=== Activity ===
Can you find the lines of the listing that include "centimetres" and copy every one?

=== Data records ===
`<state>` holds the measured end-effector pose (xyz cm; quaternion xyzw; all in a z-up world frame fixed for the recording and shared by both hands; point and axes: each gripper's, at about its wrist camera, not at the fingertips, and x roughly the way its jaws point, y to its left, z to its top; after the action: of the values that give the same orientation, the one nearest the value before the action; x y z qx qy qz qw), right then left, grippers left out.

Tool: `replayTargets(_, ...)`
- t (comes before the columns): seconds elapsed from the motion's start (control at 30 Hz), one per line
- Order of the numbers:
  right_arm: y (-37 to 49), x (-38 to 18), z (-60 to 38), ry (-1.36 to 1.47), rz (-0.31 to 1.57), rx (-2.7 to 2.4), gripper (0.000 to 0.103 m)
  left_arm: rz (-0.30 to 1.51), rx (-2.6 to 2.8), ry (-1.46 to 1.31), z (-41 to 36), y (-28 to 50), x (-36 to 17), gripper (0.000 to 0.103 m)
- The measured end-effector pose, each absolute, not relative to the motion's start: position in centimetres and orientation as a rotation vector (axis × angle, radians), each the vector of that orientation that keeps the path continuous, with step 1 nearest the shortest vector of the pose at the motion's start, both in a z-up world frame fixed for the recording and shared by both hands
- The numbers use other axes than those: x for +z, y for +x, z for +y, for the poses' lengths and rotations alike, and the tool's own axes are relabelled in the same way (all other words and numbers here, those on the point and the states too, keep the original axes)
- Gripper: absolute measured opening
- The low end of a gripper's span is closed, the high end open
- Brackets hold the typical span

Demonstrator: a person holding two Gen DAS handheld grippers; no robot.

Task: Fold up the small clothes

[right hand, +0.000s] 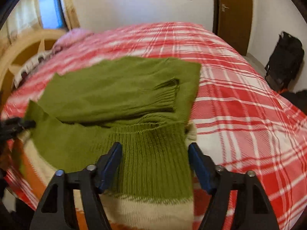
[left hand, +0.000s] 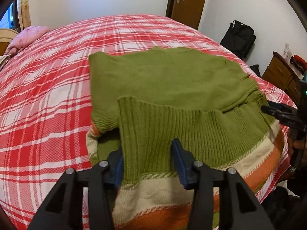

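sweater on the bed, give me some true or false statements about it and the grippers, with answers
1. The green sweater lies on a red and white plaid bedspread. True.
2. Both grippers are clamped shut on the fabric. False: the left gripper and the right gripper each have their fingers spread, with the ribbed hem between them.
3. A sleeve cuff lies folded across the sweater's body. True.
4. The sweater is plain green all over. False: cream and orange stripes show at the near end.
5. The wooden door stands wide open. False: it is closed.
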<state>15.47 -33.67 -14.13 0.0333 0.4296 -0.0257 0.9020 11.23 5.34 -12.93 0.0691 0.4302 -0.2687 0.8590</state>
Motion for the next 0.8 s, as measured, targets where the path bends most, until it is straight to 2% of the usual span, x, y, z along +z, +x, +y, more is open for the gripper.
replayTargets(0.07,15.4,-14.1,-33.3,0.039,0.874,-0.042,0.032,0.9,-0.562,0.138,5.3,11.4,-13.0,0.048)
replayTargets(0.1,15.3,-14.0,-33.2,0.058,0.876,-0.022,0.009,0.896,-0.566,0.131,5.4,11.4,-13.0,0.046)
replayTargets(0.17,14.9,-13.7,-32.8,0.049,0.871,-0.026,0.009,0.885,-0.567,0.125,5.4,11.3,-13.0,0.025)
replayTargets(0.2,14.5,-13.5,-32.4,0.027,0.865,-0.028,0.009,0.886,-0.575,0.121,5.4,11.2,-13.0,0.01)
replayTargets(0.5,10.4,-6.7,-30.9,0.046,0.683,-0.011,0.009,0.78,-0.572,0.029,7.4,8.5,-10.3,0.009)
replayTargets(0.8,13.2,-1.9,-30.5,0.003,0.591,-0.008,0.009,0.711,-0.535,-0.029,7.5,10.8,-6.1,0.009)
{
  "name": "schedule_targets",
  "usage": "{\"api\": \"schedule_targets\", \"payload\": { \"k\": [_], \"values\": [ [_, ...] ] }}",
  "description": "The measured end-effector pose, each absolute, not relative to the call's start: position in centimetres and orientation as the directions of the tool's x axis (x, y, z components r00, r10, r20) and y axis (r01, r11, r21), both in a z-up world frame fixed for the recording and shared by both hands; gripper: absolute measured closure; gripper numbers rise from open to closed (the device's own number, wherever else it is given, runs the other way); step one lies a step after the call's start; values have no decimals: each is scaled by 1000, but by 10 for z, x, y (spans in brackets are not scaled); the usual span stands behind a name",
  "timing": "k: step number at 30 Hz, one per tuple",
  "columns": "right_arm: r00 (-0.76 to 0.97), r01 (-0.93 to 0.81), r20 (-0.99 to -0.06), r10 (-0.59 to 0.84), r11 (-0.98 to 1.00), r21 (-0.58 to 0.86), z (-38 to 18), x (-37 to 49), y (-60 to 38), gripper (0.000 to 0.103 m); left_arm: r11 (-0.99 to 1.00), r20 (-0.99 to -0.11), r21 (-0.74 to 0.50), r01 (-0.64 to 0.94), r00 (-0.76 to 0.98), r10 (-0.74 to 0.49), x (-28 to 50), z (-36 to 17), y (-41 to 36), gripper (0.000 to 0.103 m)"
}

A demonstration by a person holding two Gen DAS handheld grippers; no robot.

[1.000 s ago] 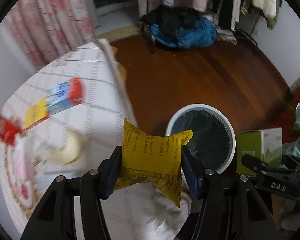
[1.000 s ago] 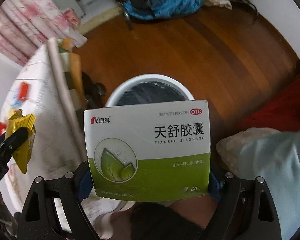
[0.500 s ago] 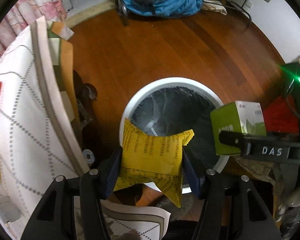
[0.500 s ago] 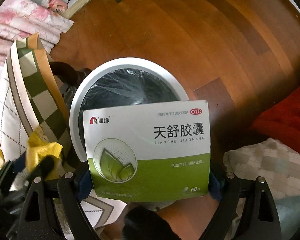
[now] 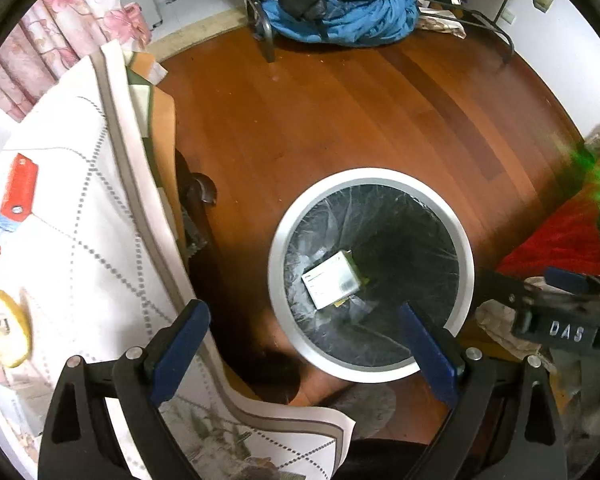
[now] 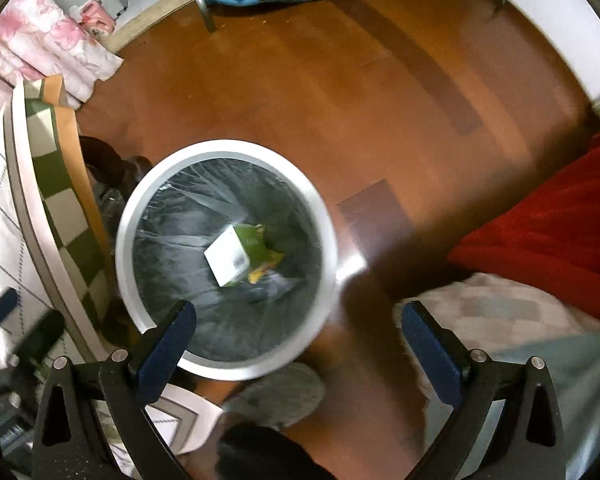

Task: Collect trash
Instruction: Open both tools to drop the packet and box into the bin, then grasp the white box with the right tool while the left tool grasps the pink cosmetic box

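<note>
Left tool (image 5: 304, 336) and right tool (image 6: 300, 330) both spread, empty, above round white bin with black liner (image 5: 466, 248). White-green cardboard box (image 5: 331, 279) lies at bin bottom, on yellow wrapper (image 6: 256, 276) at its 5 o'clock.

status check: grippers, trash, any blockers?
Left gripper open, empty. Right gripper open, empty. Medicine box lies in the bin atop yellow wrapper. Nothing blocking.
</note>
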State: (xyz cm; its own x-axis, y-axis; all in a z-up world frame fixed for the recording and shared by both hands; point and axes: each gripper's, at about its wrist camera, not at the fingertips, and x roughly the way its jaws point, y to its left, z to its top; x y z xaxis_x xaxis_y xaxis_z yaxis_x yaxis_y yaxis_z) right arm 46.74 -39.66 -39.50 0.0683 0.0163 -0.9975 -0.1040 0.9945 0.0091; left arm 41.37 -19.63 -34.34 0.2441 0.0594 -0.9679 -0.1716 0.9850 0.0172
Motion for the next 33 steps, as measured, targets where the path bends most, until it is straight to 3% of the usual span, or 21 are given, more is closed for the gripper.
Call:
{"api": "schedule_targets", "payload": {
  "k": [10,24,28,33],
  "values": [
    [133,-95,-991,-13,995,-26,-348,434,-400,0,984,-948,34,-172,305,86,397,-302,-194,6],
    [350,-83,-935,54,996,26,-213,380,-383,0,981,-882,20,-194,458,109,348,-204,-183,6],
    [390,-154,-914,116,986,60,-177,364,-348,0,966,-852,14,-257,503,146,321,-170,-152,6],
    [353,-380,-914,203,923,58,-166,343,-253,0,913,-829,66,-402,488,274,272,-157,-86,6]
  ]
}}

=== Solution to this task ===
- The measured end-effector pose, each absolute, not relative to the motion's start: position in centimetres and orientation as a rotation vector (axis × angle, radians), each the vector of that orientation that keeps the path continuous, with step 1 nearest the shortest vector of the pose at the motion's start, both in a z-up world frame fixed for the recording and shared by both hands
  "description": "The measured end-effector pose, each absolute, not relative to the call's start: position in centimetres and orientation as the directions of the tool's x axis (x, y, z components r00, r10, r20) and y axis (r01, r11, r21), both in a z-up world frame fixed for the recording and shared by both hands; gripper: absolute measured closure; gripper numbers rise from open to closed (the device's own number, wherever else it is given, runs the other way); step one lies a step after the call's start; values have no decimals: each is scaled by 1000, but by 10 for z, x, y (spans in brackets are not scaled); the usual span stands behind a name",

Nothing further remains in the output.